Data engineering is an excellent way for companies to develop data collection and management systems. These systems can convert raw data into valuable information and insights for data scientists to interpret and streamline business operations.
However, data engineering can pose a financial risk for organizations when not used correctly. When you fail to use data science, engineering, applied machine learning methods, etc., efficiently, they can cost you a lot of money.
Common factors contributing to data engineering costs are relationships management with data providers, various data subscriptions, data fees, compliance, and IT-related operations for data engineering and analysis. So, how to reel in data engineering costs? Here are a few tips and tricks to get the job done adequately.
Simplify Data Architecture
Companies can save time and money by streamlining and optimizing their data architectures. For example, data engineers must offload historical data to low-cost storage or develop systems with more space to handle large volumes of data. That way, your data engineering team can increase server utilization.
In addition, review your entire architecture and development portfolios and halt low-priority projects to decrease the cost of resources. Similarly, use application programming interfaces to put data and information buried within your legacy systems without designing custom workflows that can cost you a lot of money.

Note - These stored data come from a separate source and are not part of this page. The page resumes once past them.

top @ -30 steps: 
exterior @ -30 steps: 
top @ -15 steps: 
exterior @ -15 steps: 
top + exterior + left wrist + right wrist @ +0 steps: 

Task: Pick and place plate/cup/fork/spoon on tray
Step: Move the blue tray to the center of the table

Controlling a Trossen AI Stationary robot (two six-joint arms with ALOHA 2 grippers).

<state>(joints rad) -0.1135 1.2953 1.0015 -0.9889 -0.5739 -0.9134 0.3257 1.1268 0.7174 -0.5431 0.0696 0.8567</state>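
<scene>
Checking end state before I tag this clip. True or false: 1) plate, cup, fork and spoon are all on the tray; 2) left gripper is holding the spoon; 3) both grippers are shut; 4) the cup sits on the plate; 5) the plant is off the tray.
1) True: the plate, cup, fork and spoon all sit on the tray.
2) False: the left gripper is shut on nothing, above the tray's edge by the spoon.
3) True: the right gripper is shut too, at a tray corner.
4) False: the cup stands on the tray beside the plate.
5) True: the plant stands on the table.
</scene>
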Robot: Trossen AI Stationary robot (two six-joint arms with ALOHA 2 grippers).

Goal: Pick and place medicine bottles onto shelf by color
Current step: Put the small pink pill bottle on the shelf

Streamline Data Consumption
Experts recommend keeping track of data services you use for your business operations, including data engineering. If you use multiple data services and some of them are redundant or underutilized, make sure you cancel them immediately to cut the additional costs and save money.
Besides, reconcile your data invoices, perform a solid review, and allocate costs appropriately. Generate detailed reports to make informed decisions and streamline the data budgeting and expense allocations.
Authenticate Data Usage
Review data spending with data engineers and end-users to identify redundant or downgraded services. When you initially procure a data set, you need all the data you offer because you don’t know how to use it.
However, when data engineers develop systems and become aware of the data usage, they know what data is essential based on usage patterns. Therefore, it is crucial to determine when, why, and how much data you need to streamline your data engineering processes. That way, you can reel in data engineering costs.
Optimize Data On-Boarding Process
Optimizing the data onboarding process requires knowing data engineers’ availability and how soon the team can start the development process. Besides, you need to analyze the actual time or duration required for the onboarding project.
That way, you can reduce data engineering costs. Besides, if you lack internal resources, you can hire third-party data engineers to get the job done. At the same time, you can ask your data provider for support and assistance. Moreover, develop a unified data analytics platform to ensure seamless data flow through the models and pipelines.